- DIRECTIONS FOR THIS TASK: Given the records below, would you repeat exactly the lines that begin at the one containing "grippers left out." and end at the one containing "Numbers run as", inclusive?

Items from a dataset
____
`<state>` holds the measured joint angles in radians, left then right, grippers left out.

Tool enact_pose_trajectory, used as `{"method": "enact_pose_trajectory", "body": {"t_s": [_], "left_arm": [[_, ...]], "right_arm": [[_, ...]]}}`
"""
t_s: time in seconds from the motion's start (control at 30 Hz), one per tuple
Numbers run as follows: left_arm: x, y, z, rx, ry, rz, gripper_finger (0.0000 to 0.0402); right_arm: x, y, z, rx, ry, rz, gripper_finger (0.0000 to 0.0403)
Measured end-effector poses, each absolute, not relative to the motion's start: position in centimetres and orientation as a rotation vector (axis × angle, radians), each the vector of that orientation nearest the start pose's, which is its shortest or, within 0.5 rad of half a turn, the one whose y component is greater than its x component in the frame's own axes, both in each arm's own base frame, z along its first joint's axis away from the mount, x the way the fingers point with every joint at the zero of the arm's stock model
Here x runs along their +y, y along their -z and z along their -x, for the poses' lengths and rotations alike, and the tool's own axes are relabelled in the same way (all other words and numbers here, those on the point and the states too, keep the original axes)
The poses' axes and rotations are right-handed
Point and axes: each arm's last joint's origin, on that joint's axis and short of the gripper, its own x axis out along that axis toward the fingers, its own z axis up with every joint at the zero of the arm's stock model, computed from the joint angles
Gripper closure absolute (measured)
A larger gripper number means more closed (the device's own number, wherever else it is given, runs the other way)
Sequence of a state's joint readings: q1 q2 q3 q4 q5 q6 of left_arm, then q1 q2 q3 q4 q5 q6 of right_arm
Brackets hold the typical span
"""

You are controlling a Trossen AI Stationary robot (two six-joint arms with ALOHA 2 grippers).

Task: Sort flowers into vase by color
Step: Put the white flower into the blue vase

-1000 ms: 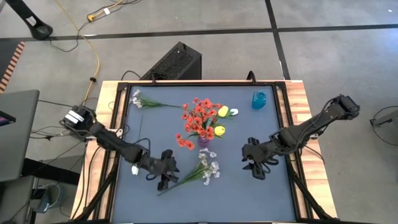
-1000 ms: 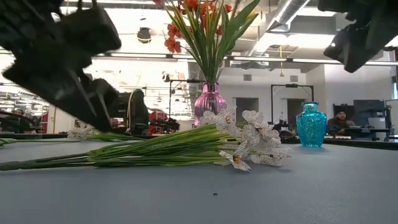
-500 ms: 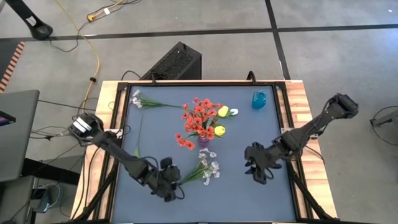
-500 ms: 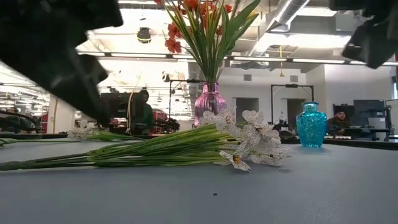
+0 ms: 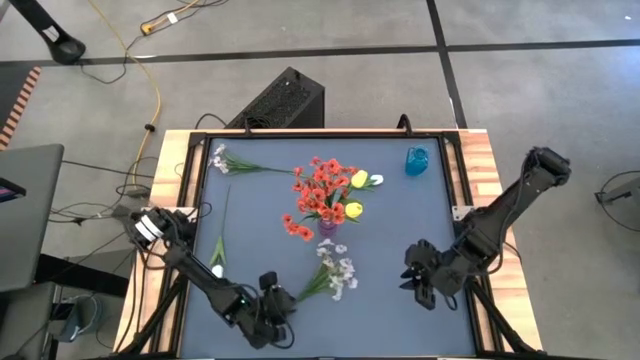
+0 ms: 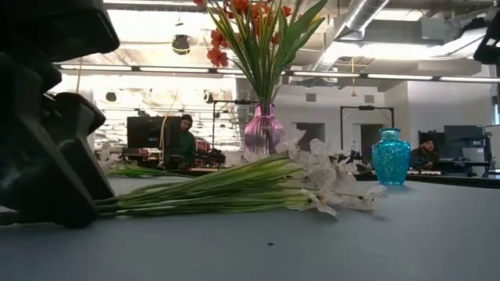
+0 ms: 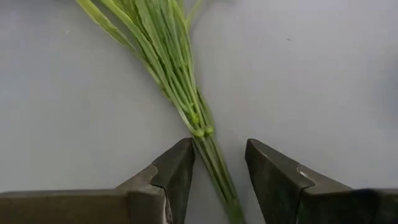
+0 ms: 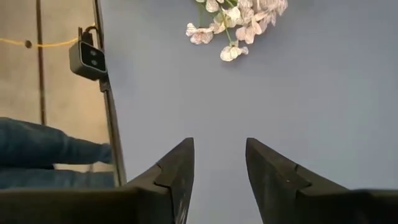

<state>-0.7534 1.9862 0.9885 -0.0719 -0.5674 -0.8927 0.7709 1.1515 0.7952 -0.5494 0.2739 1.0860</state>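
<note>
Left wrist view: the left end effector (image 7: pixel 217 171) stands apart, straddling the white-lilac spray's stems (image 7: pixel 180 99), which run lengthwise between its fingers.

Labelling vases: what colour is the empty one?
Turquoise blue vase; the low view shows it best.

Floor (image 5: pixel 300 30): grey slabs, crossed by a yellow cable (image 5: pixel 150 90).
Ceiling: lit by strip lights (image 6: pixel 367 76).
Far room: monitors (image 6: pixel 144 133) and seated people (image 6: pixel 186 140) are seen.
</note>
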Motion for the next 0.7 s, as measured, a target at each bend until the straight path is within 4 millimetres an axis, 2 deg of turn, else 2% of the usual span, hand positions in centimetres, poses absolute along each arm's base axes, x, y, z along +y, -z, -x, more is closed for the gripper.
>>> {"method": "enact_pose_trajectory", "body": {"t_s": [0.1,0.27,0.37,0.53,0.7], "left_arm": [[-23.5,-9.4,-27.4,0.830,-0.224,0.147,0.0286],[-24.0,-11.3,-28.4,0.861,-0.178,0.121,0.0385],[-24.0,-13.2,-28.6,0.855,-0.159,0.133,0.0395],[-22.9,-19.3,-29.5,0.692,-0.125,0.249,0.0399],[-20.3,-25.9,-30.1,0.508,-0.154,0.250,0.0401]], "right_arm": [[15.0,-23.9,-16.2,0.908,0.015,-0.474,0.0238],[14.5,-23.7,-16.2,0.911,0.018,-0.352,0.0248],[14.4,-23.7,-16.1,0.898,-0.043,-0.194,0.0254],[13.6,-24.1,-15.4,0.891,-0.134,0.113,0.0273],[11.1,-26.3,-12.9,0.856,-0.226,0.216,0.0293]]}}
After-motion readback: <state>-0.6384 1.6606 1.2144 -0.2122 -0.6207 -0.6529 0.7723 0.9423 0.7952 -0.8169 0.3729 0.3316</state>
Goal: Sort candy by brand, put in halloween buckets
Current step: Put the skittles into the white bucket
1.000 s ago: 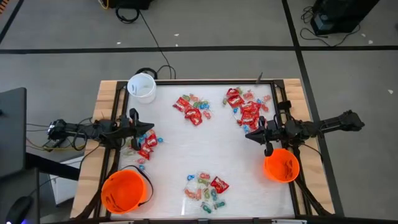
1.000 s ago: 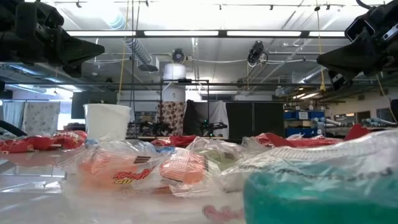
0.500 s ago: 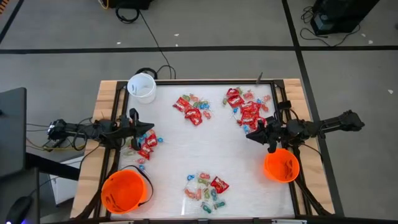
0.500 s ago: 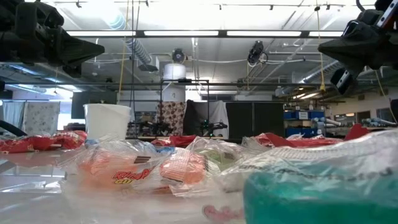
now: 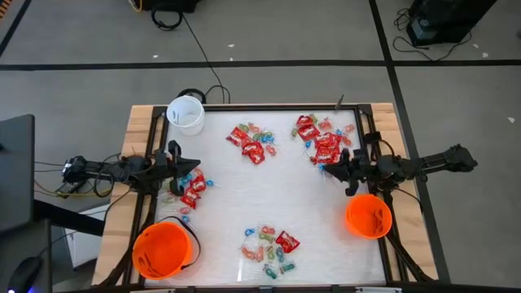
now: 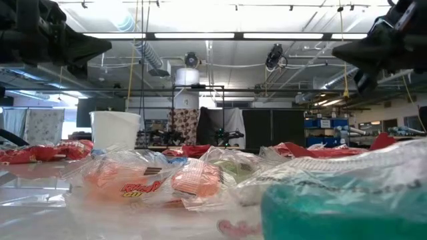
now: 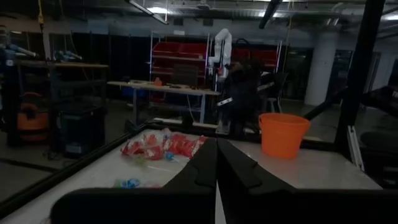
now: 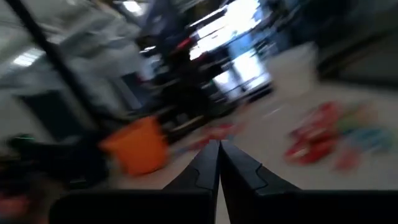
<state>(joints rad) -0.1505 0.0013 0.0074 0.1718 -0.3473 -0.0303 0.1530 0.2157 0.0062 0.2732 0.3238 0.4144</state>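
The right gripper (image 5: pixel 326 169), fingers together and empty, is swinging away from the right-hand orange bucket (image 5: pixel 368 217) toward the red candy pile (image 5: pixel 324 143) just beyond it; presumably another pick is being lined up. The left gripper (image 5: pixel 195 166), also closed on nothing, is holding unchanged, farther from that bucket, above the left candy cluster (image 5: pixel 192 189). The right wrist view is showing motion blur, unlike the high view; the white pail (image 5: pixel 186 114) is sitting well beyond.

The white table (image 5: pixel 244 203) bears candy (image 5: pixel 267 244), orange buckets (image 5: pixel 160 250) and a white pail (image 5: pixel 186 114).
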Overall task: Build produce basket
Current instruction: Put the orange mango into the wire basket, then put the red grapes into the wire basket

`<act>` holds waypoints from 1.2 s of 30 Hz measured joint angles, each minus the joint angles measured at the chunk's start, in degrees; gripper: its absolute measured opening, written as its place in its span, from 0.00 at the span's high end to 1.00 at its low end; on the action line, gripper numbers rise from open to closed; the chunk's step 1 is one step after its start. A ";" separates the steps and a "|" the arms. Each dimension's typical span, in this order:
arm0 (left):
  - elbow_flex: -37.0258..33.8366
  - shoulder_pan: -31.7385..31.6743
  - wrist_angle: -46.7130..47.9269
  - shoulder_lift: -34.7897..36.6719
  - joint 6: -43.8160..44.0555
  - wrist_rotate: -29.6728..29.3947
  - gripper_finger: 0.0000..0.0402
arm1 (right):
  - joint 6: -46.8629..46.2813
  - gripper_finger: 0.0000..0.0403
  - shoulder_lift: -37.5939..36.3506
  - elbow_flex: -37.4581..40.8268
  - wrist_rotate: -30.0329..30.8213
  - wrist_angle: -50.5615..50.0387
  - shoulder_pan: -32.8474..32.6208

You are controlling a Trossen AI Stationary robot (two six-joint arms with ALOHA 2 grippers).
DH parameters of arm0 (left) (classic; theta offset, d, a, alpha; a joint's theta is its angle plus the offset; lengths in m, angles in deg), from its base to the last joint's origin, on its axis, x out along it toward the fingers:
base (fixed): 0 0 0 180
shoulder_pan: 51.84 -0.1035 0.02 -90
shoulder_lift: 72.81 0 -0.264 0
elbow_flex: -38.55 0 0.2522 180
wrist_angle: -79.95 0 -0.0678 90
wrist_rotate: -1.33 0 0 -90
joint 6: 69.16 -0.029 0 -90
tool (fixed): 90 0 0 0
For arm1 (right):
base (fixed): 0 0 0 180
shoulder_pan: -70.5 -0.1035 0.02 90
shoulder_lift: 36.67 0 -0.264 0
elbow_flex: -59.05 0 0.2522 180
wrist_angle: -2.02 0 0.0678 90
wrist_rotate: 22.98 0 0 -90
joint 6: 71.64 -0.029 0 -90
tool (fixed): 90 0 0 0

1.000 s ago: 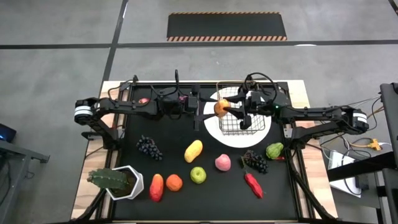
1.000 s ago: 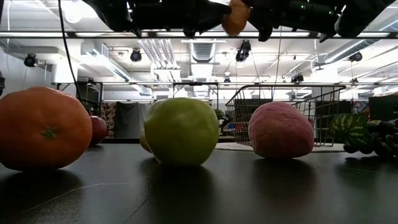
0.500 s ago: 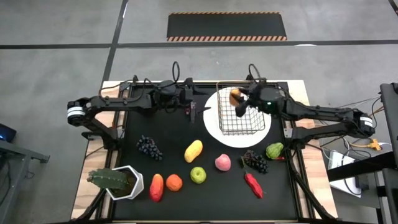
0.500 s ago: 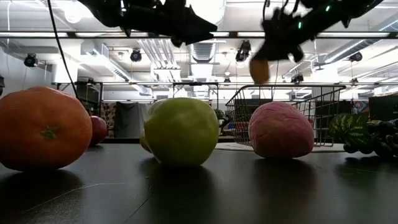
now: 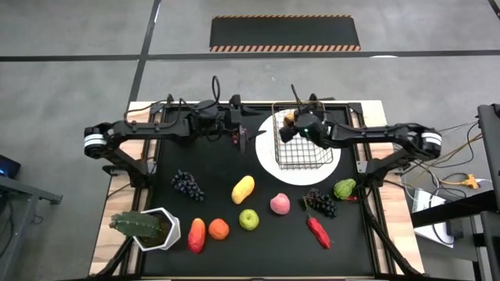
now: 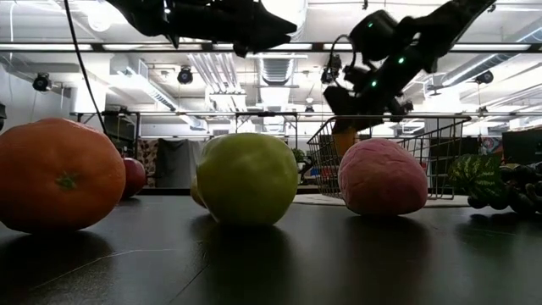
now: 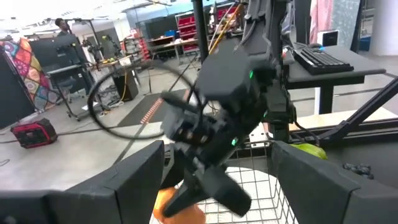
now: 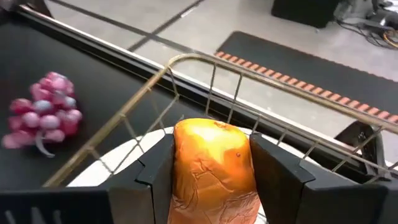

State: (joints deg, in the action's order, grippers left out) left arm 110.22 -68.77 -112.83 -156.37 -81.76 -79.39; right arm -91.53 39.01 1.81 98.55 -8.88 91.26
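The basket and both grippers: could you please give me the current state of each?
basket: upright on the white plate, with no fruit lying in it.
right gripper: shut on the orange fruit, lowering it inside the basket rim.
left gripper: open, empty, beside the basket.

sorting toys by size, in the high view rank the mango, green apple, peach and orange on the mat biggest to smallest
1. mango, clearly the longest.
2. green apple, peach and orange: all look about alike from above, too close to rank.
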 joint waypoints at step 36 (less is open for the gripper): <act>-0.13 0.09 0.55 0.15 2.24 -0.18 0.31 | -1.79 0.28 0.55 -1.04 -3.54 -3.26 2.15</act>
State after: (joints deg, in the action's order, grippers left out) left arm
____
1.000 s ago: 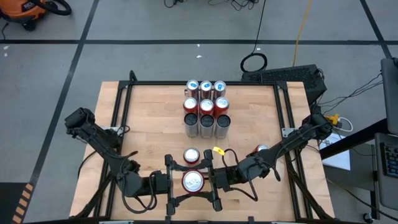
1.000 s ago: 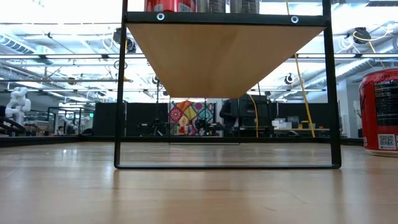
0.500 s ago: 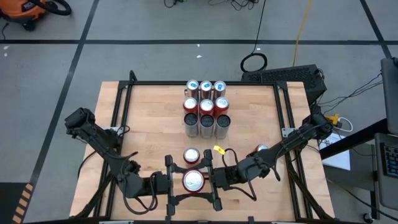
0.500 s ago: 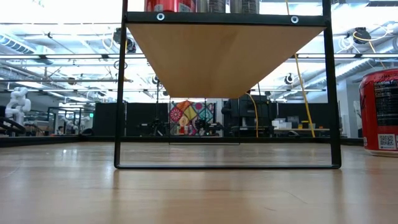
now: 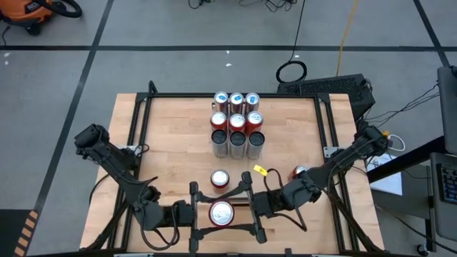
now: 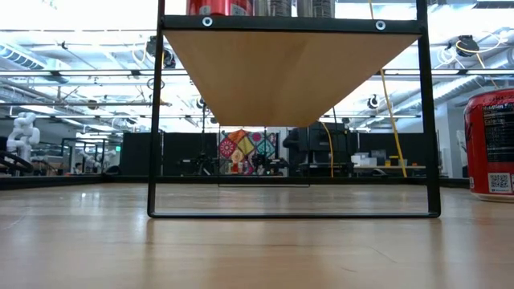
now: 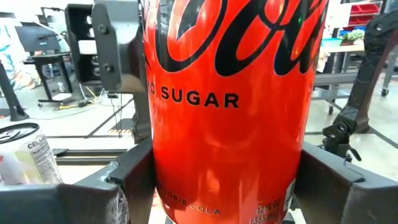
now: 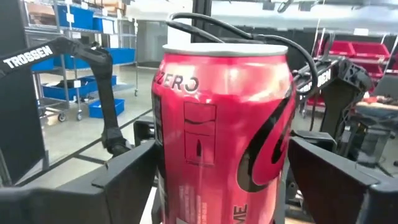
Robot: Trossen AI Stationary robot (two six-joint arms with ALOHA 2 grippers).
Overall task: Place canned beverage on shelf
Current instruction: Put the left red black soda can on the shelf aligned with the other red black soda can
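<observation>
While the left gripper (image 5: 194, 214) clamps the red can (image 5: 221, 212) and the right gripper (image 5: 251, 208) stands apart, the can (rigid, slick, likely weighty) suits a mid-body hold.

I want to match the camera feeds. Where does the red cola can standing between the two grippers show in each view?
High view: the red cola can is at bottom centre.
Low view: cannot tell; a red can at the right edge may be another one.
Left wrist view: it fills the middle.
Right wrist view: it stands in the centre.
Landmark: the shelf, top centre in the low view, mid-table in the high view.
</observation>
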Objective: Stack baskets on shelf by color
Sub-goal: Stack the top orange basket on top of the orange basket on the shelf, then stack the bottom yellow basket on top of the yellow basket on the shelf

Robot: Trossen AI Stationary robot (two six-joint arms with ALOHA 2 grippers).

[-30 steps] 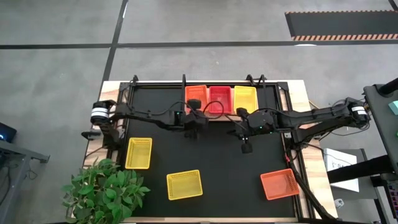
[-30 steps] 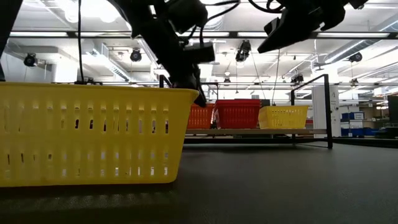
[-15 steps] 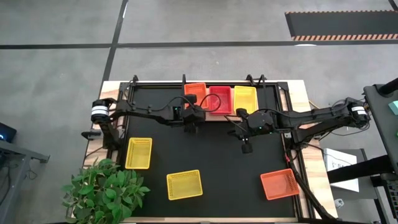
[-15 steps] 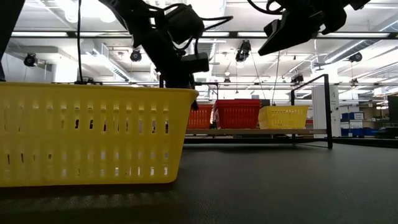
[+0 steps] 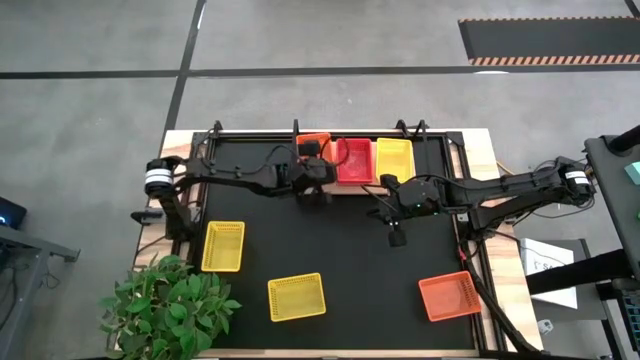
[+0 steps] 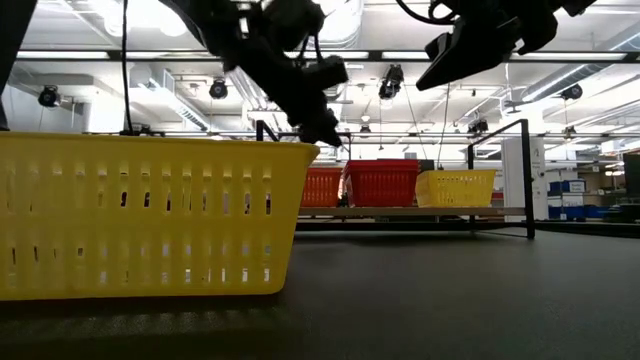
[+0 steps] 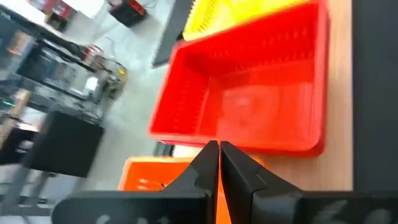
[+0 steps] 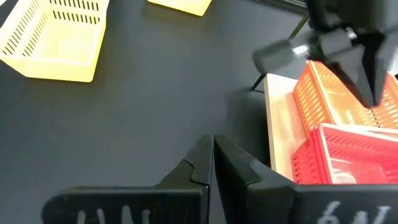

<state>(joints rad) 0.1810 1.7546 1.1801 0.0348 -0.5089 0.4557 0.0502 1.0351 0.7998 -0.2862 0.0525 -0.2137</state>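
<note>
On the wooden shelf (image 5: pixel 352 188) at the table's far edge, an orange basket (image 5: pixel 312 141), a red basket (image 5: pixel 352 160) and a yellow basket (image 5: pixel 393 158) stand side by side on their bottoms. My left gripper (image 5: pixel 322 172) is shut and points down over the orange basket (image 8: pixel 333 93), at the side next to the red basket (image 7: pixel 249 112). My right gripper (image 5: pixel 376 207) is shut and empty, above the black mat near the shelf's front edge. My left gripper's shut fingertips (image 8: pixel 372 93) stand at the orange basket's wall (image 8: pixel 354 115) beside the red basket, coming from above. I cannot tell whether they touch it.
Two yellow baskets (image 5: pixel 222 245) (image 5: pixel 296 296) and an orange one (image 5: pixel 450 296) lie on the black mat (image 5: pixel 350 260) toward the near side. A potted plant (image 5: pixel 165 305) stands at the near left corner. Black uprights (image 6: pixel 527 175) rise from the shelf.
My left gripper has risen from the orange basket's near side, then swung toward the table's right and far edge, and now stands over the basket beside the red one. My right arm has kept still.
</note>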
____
- TASK OUTPUT:
`<state>` holds the measured joint angles in radians, left then right, grippers left out.

Tool enact_pose_trajectory, used as `{"method": "enact_pose_trajectory", "body": {"t_s": [_], "left_arm": [[_, ...]], "right_arm": [[_, ...]]}}`
"""
t_s: time in seconds from the motion's start (control at 30 Hz), one per tuple
Numbers run as follows: left_arm: x, y, z, rx, ry, rz, gripper_finger (0.0000 to 0.0402); right_arm: x, y, z, rx, ry, rz, gripper_finger (0.0000 to 0.0403)

No additional output is required.